## Action item
Scan the data below and state how many of its lines contain the word "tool", giving only the figure.

## Data provided

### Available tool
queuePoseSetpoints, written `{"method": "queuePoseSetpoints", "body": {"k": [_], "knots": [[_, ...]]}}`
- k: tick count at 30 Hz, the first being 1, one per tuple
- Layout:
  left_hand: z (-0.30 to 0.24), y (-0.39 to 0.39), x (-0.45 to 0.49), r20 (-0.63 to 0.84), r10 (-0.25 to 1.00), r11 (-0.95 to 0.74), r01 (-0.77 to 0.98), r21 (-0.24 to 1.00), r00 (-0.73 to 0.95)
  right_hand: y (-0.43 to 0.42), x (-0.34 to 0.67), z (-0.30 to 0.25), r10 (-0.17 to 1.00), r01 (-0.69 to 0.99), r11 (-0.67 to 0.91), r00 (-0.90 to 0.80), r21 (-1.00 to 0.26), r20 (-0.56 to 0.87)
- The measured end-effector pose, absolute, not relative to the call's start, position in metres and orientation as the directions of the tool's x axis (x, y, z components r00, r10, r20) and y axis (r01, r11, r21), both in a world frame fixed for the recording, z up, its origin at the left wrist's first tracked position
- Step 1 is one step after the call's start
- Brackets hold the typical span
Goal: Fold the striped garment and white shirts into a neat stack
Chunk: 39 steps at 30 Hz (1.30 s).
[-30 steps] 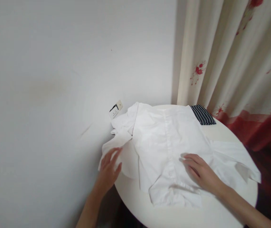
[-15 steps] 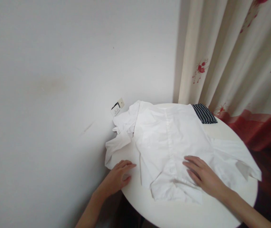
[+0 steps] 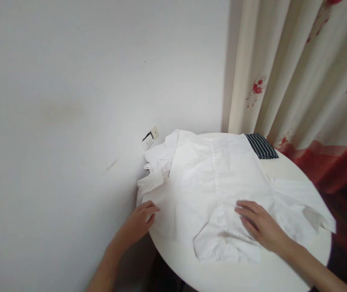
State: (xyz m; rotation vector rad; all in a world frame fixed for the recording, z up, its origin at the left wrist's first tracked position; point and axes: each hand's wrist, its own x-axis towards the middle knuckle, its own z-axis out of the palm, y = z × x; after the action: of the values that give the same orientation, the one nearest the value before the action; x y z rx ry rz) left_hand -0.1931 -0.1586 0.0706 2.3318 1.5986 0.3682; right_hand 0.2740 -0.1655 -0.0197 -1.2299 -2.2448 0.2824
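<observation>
A white button-up shirt (image 3: 216, 182) lies spread on a round white table (image 3: 222, 271). My right hand (image 3: 260, 227) rests flat on the shirt near its collar end, fingers stretched out and pressing the cloth. My left hand (image 3: 138, 221) is at the table's left edge with its fingers curled on the shirt's left side panel, which lies out to the left. The shirt's right sleeve (image 3: 301, 202) extends toward the table's right side.
A dark striped cloth (image 3: 261, 147) lies at the table's far edge under the shirt. A cream curtain with red flowers (image 3: 298, 81) hangs behind on the right. A white wall with a socket (image 3: 149, 138) stands close on the left.
My left hand moved from the sleeve inward onto the table and then back out to the left edge, and the shirt's left side now lies spread flatter. My right hand stayed in place.
</observation>
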Motion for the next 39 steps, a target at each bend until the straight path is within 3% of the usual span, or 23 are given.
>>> {"method": "queuePoseSetpoints", "body": {"k": [3,5,9,15,24,29,34,39], "knots": [[0.059,-0.148,-0.152,0.23,0.902,-0.429,0.819,0.381,0.366,-0.156,0.27,-0.011,0.841,0.7,0.538,-0.406,-0.47,0.358],[0.047,-0.138,-0.125,0.278,0.859,-0.508,0.783,0.359,0.429,-0.151,0.265,-0.006,0.851,0.717,0.519,-0.382,-0.465,0.361],[0.022,-0.123,-0.099,0.214,0.808,-0.589,0.757,0.282,0.549,-0.148,0.262,-0.011,0.853,0.788,0.495,-0.36,-0.367,0.377],[0.007,-0.129,-0.101,0.15,0.796,-0.606,0.772,0.192,0.587,-0.162,0.284,-0.025,0.896,0.88,0.383,-0.281,-0.282,0.343],[0.009,-0.141,-0.118,0.062,0.78,-0.626,0.775,0.086,0.623,-0.175,0.304,-0.028,0.89,0.887,0.412,-0.342,-0.21,0.301],[0.016,-0.114,-0.084,0.106,0.783,-0.622,0.775,0.116,0.613,-0.15,0.267,-0.011,0.938,0.919,0.283,-0.205,-0.276,0.279],[0.014,-0.089,-0.02,0.106,0.766,-0.643,0.756,0.124,0.634,-0.121,0.208,0.001,0.913,0.869,0.402,-0.357,-0.289,0.196],[-0.007,-0.073,-0.045,0.202,0.802,-0.582,0.811,0.053,0.562,-0.12,0.234,-0.019,0.95,0.926,0.296,-0.258,-0.235,0.178]]}}
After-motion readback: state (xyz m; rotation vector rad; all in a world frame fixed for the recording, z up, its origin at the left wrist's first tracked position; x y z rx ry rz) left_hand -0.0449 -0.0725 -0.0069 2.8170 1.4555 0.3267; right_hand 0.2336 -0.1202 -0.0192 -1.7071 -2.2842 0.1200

## Reply
2